My friend Joel is an artist who often displays his paintings at weekend art shows. Joel will sit near his booth to observe how people respond to his art. He often finds it difficult to hear them comment on his paintings. “Those paintings are pieces of me,” he explains, “and sometimes people do not like what they see. But I need to hear their comments in order to judge how well I am doing.”
Our self-esteem is closely tied to who we think we are, and we decide our value by how others react to us. Our children do the same, and they are watching us to see how we react to them.
The significant people around us act as mirrors, reflecting back to us our identity and value. Yet often, these “mirrors” do not reflect an accurate image, because the images are shaped by others’ personal needs and difficulties. Sometimes even parents cannot reflect a true image to their children, leaving their kids feeling unloved and worthless.
Lisa’s parents were a classic example of a warped mirror image. When she was a child, they often told her she was fat, leading her to believe that to be valuable to them and others, she must not be overweight. She began to derive her self-identity solely on how she looked. Even at twenty Lisa was trim and fit, yet she still thought of herself as fat, which led to anorexia.

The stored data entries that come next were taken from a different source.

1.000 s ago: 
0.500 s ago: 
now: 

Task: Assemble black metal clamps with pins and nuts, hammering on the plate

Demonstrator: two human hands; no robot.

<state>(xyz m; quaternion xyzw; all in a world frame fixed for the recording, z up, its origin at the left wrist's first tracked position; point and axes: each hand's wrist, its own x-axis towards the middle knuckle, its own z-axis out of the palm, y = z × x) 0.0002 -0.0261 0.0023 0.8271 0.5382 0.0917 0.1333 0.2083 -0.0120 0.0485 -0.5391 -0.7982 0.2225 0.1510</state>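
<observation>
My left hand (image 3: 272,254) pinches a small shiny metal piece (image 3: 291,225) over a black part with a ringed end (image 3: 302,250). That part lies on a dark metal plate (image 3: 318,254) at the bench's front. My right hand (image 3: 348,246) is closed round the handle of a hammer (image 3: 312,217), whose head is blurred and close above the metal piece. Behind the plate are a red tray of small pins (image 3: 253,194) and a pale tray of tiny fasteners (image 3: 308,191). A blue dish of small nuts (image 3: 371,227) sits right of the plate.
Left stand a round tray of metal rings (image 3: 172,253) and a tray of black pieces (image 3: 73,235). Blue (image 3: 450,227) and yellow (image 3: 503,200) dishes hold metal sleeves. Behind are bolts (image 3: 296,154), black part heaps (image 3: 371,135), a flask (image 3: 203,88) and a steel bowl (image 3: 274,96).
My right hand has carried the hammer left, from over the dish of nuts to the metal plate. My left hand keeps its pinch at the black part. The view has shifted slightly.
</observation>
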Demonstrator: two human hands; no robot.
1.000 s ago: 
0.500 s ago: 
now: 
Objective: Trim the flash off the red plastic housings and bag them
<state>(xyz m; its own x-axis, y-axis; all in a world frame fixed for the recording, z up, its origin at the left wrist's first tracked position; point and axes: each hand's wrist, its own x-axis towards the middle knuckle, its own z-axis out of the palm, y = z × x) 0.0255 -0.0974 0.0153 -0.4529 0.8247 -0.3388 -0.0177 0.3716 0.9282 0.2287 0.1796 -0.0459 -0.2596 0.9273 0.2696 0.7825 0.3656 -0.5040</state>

Lisa was probably unaware that she sought her parents’ approval through controlling her weight. We gain self-esteem through a subjective, unconscious process as we seek to perceive and evaluate how others see us.
In addition to parents, peers hold a strong influence on children as they develop self-esteem. Unfortunately, today’s children spend more time with peers than parents, and begin to change to please those outside the family. Yet a child’s friends will never be able to give him or her the feedback necessary to develop a positive self-concept. Healthy self-esteem is best nurtured at home.
Self-esteem is an ongoing process, a daily evaluation. Parents are the front line in helping their children learn to value themselves, and to see themselves as individual creations of God, designed for His purposes.
As your children prepare to head back to school this month, don’t subcontract the building of their self-esteem to their teachers, coaches and peers. Be involved in their lives. Let your mirror reflect back to them the positive reminder that the Master Designer, with unique and wonderful gifts, created them. Let that reflection form the foundation of a healthy self-esteem throughout your children’s lives.
Excerpted from Raising Confident Kids by Dr. Robert G. Barnes Jr. Visit parentingonpurpose.org for more advice from Dr. Bob Barnes and Torrey Roberts.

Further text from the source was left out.